The study findings show that Benlysta has the potential to become the first new approved lupus drug in decades for people living with lupus. The findings are exciting for both lupus patients and physicians, given that there is currently a paucity of medications that are both safe and effective for lupus.

Based on the information we have from the study, Benlysta is likely to be used to treat patients with lupus that have an inadequate response to one or more of currently available drugs, such as hydroxychloroquine, mycophenolate mofetil, and/or azathioprine. It is unknown at this point whether Benlysta will also be effective in Lupus Nephritis and lupus affecting the nervous system, two of the most severe manifestations of lupus.
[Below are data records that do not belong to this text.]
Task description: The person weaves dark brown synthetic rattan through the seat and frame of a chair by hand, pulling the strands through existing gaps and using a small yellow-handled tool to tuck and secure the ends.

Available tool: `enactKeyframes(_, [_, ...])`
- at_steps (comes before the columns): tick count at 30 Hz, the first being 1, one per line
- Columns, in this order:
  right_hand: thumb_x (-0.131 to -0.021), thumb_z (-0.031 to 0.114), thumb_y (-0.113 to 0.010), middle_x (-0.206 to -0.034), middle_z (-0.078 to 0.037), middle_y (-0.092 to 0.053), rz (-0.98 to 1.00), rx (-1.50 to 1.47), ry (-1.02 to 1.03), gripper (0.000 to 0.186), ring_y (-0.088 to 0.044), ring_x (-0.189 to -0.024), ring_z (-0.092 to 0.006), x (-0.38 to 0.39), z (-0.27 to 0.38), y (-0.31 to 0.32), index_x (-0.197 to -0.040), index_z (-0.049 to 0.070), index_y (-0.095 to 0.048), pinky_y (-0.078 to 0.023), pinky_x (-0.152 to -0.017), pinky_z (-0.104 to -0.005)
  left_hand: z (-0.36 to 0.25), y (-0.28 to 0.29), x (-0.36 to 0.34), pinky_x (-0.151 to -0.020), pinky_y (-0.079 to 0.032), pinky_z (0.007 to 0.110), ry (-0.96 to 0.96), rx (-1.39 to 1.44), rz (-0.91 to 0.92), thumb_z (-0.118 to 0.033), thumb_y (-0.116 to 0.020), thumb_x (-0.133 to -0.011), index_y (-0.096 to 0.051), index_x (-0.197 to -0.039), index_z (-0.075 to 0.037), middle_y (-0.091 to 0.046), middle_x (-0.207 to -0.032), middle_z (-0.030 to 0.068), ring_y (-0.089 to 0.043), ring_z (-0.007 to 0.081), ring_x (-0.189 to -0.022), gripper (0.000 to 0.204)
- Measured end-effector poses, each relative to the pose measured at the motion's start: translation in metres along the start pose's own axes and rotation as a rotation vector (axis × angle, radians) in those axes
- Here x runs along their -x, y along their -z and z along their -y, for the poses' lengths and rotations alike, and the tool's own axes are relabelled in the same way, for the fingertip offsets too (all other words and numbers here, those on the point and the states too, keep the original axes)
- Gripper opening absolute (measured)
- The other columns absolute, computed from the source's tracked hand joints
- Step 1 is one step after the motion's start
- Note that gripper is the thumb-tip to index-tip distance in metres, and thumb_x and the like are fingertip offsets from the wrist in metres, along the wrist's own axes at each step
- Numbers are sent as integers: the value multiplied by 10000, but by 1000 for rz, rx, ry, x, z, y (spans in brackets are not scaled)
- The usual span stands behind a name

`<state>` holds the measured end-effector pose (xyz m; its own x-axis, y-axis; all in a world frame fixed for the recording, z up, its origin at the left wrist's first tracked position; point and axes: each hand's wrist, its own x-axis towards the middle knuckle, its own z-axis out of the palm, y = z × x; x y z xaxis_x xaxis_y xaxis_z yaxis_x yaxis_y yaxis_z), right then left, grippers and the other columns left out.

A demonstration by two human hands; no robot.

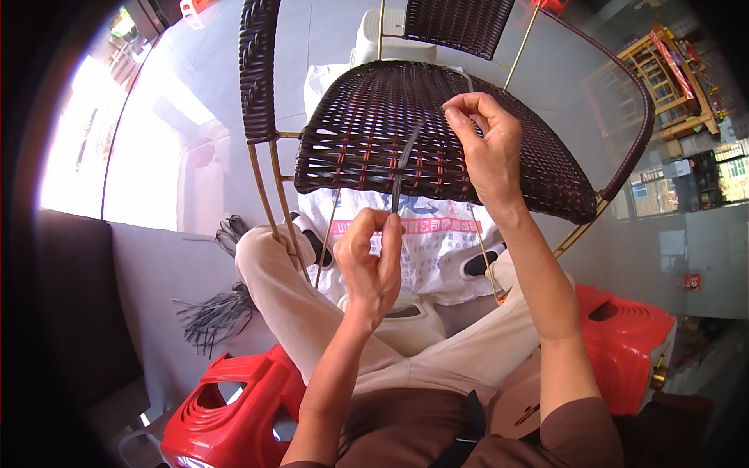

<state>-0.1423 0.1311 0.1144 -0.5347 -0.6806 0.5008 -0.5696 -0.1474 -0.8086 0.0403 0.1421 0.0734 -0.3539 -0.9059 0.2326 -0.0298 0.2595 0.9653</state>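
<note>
In front of me stands a chair with a dark brown woven seat (374,117) on a thin gold-coloured metal frame. A dark flat weaving strip (398,183) hangs over the seat's near edge. My left hand (373,261) is below that edge, thumb and fingers closed on the strip's lower part. Over the right half of the seat, my right hand (493,148) is raised with thumb and forefinger brought together and the other fingers curled. Whether anything thin is between them I cannot make out. Upward, the strip lies across the weave towards that hand.
Under the chair a white printed sack (437,273) covers the floor. Bundles of dark strips (218,316) lie left of my leg. Red plastic stools stand at my left (234,405) and right (624,351). A woven armrest (260,70) rises at left.
</note>
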Motion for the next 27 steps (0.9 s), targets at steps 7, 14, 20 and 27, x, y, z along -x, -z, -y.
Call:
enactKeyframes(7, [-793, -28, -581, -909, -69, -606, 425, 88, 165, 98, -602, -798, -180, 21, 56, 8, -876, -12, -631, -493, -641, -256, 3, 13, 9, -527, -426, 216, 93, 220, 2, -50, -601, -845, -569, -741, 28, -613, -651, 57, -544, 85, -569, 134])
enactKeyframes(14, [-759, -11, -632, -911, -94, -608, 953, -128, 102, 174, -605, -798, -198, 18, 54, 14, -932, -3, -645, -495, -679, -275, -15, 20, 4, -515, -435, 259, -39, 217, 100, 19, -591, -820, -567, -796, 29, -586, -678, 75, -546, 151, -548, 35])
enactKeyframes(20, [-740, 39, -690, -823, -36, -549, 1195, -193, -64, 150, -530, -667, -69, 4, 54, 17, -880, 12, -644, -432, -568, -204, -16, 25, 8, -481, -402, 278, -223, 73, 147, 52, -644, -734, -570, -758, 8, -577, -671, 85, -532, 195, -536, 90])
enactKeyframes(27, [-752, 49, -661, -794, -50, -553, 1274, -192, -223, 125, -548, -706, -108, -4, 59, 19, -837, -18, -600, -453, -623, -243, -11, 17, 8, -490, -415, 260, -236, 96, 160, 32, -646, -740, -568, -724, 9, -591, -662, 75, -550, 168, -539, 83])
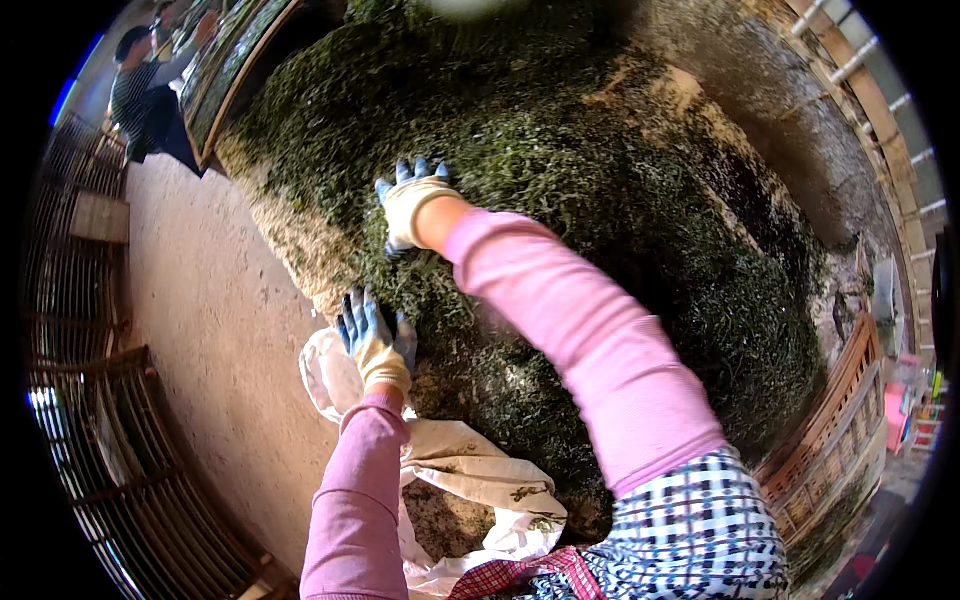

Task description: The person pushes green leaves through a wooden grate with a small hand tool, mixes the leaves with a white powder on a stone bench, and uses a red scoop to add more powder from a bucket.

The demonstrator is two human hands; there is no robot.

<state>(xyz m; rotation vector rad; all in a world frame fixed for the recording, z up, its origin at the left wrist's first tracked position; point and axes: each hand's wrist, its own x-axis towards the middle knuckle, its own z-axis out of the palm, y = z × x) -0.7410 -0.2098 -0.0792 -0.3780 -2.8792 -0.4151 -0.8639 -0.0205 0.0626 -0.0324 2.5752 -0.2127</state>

The developer of Benlysta, Human Genome Sciences, is sharing development and marketing of the drug with GlaxoSmithKline. They are awaiting results from a second Phase-III trial (BLISS-76, conducted in North America and Europe, in which Hospital for Special Surgery is one of the participating centers), due in November 2009. If those results are also positive for Benlysta, the companies are planning to apply for regulatory approval in the first half of next year.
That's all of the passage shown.